Spriteful TErminal GrAphics Protocol
STEGAP is my (incomplete!) proposal for a terminal graphics protocol facilitating bitmapped sprites combined with terminal glyphs and styling. Just being able to blit a bitmap into a terminal is of little use for libraries like Notcurses. Unfortunately, that's about all that Sixel gives you. Useful background reading might include my Theory and Practice of Sprixels.
Previous work includes:
- DEC's Sixel protocol, the most widely-implemented (and poorly-specified) of the bunch
- Kovid Goyal's Kitty graphics protocol
- Autumn Lamonte's Jexer image sequence
- ITerm2's Image Protocol
nota bene: this was a learning exercise. as the result ended up looking a good deal like Kovid's protocol (see above), i encourage terminal developers to implement that protocol, as it is a major advance over Sixel. if you want to extend it with things discussed below, hit me up.
Goals as a toolkit developer
Ideally, I want to be able to:
- be able to discover support for the protocol at runtime
- provide a given bitmap in as few bytes as possible
- associate a bitmap with an identifier. this bitmap might not be wholly opaque—transparent pixels are of critical importance, translucency less so. i ought be able to reload the bitmap (keeping the size constant), and have it redrawn without flicker.
- i ought be able to have an identifier generated for me if i so desire
- draw text atop the bitmap without a background color, so that the graphic is not obscured except where the glyph is defined
- move the bitmap in a flicker-free way elsewhere in the visible area
- update glyphs (partially-)obscured by a bitmap without disturbing the bitmap
- destroy the bitmap with a single escape, ideally yielding whatever had been obscured by said bitmap
- drive multiple visible bitmaps without grotesque drops in performance
I do not require the ability to:
- stack text atop text within a cell, with or without intermediate graphics.
- this is equivalent to saying "all text is at the same z-index", so long as we can place graphics at z indices below and above the text layer
- make use of accelerators unavailable over a network
- feed arbitrary image containers to the terminal
A solution must not:
- require me to render text myself, nor read font tables etc.
- require me to write some image container format if i have raw pixels
I am happy to provide extra information when it can substantially simplify the terminal's job.
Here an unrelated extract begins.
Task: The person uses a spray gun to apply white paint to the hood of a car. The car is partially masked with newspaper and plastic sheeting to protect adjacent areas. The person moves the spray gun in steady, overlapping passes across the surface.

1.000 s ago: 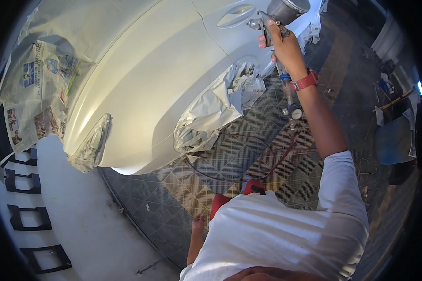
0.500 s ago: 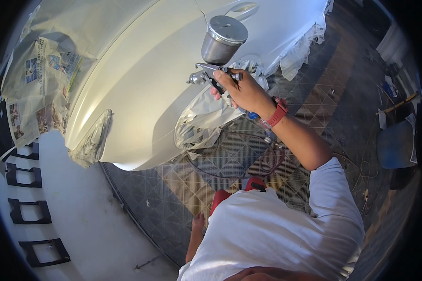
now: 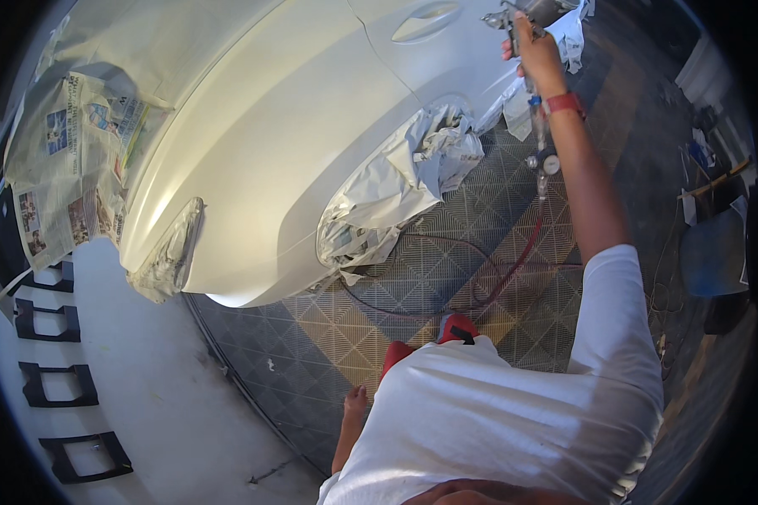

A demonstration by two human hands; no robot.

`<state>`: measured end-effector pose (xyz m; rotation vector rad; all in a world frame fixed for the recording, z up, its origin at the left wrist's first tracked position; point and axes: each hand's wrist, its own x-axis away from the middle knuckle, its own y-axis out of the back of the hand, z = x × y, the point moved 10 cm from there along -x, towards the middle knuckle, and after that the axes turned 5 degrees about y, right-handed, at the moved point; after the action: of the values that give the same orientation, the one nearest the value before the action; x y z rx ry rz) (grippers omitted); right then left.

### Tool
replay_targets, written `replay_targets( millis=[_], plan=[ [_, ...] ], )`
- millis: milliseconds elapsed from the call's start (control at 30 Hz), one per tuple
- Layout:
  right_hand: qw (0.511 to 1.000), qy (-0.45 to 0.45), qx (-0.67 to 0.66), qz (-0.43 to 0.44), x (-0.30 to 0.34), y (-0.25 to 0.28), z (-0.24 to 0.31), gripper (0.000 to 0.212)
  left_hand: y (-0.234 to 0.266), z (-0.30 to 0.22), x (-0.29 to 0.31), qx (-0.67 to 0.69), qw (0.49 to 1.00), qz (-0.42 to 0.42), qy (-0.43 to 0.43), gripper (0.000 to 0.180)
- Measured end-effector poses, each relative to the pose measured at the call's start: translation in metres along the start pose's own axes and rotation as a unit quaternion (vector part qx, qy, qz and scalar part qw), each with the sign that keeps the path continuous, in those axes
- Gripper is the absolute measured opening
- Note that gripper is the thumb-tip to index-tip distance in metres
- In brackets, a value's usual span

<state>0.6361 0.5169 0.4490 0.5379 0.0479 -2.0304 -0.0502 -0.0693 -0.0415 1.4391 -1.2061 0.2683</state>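
My right hand (image 3: 540,63) is wrapped round the grip of a metal spray gun (image 3: 512,23) near the top edge, its cup (image 3: 556,10) partly cut off by the frame. The nozzle points left, toward the pale car body (image 3: 269,160). Below the grip hang a regulator with a round gauge (image 3: 549,162) and a red air hose (image 3: 526,244) that runs down to the floor. A red band circles my right wrist. My left hand (image 3: 356,400) hangs low beside my body, apart from the car. Its fingers are too small and foreshortened to read.
Crumpled masking sheet (image 3: 387,185) fills the wheel opening. Newspaper masking (image 3: 76,160) covers part of the car at left. Several black frames (image 3: 59,383) stand along the left side. The hose loops over the patterned floor tiles (image 3: 328,337). Clutter and a blue-grey container (image 3: 712,261) stand right.
My right arm has stretched farther away and to the right, carrying the spray gun along the car's side to the top edge. The hose has lifted with it. My left hand has barely moved.
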Motion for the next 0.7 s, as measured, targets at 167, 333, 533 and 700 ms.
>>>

- An eight-bit, UTF-8 environment. If we want to support seven-bit environments, we'll need to further encode our BGRA.
- ESC (0x1b, 27) starts a new control sequence, terminating any ongoing one. This is necessary to conform to widespread existing behavior, but it is unfortunate, as it means we can't blithely write arbitrary bytes.
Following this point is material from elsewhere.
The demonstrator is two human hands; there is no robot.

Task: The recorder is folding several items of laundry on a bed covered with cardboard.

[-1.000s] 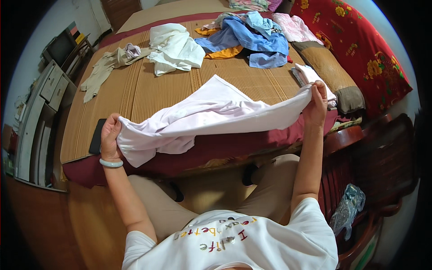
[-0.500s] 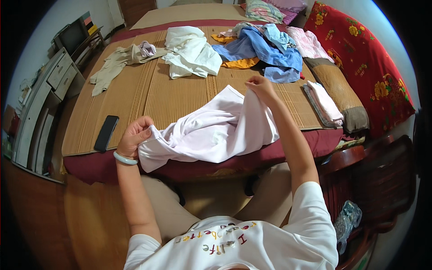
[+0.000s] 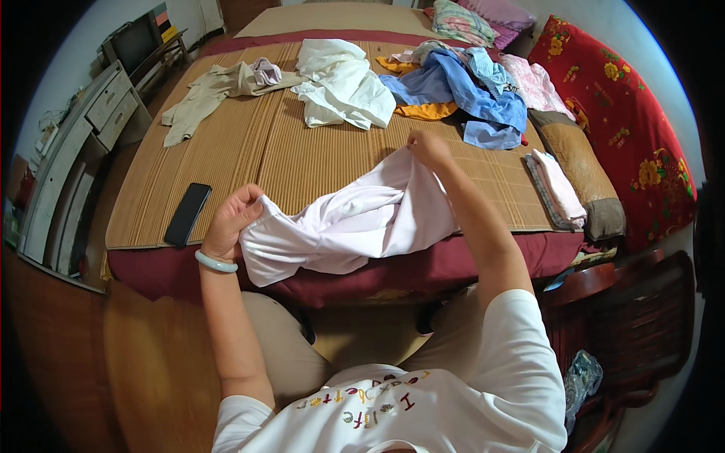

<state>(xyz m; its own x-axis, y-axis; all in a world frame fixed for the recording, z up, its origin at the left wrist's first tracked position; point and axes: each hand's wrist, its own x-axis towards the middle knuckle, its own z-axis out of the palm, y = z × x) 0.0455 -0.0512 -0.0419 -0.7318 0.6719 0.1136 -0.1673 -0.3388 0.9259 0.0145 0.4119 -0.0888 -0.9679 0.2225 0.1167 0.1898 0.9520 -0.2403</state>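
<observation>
A pale pinkish-white garment (image 3: 355, 219) hangs slack between my two hands at the bed's near edge; its exact kind cannot be made out. My left hand (image 3: 236, 215), with a pale bangle on the wrist, pinches its left end. Its upper right corner is gripped by my right hand (image 3: 429, 151), raised a little above the mat. The middle of the cloth sags in folds onto the bamboo mat (image 3: 302, 162), and its lower edge drapes over the dark red bedding (image 3: 423, 264). Left of my left hand lies a black phone (image 3: 188, 214).
Farther back lie a beige garment (image 3: 200, 102), a white garment (image 3: 343, 87) and a heap of blue clothes (image 3: 468, 87). Folded clothes (image 3: 557, 189) rest at the right beside a brown pillow (image 3: 578, 166). A dark wooden chair (image 3: 627, 317) stands at the near right.
My right hand has shifted slightly left, and my left hand is slightly higher. The garment's upper edge is drawn into a straighter line between them. The view has turned slightly.
</observation>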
- We mustn't tread on any defined XTerm control sequences.
The control sequence
FIXME do we piggyback on an existing control sequence? perhaps a new P2 using sixel?
Want to indicate:
- Command (load, reload, delete, move)
- Whether our graphic is entirely opaque (ala Sixel's P2=0); this can facilitate powerful optimizations in some terminals
- (maybe) Geometry, x and y in pixels
- Whether scrolling is in play
- Origin offset, x and y in pixels
- Data format
Allocates a graphic identifier, and loads it with data. The graphic will be drawn subject to placement rules, unless it would be entirely off-screen, in which case it is not drawn (but still loaded, and possibly brought on-screen with a move). A graphic which is entirely off-screen is never entered into the scrollback region, and needn't (but may) be preserved when entering or leaving the alternate screen. If the identifier is already in use, no action is taken. If the identifier is -1, the terminal ought return an unused identifier. FIXME what if all possible identifiers are in use?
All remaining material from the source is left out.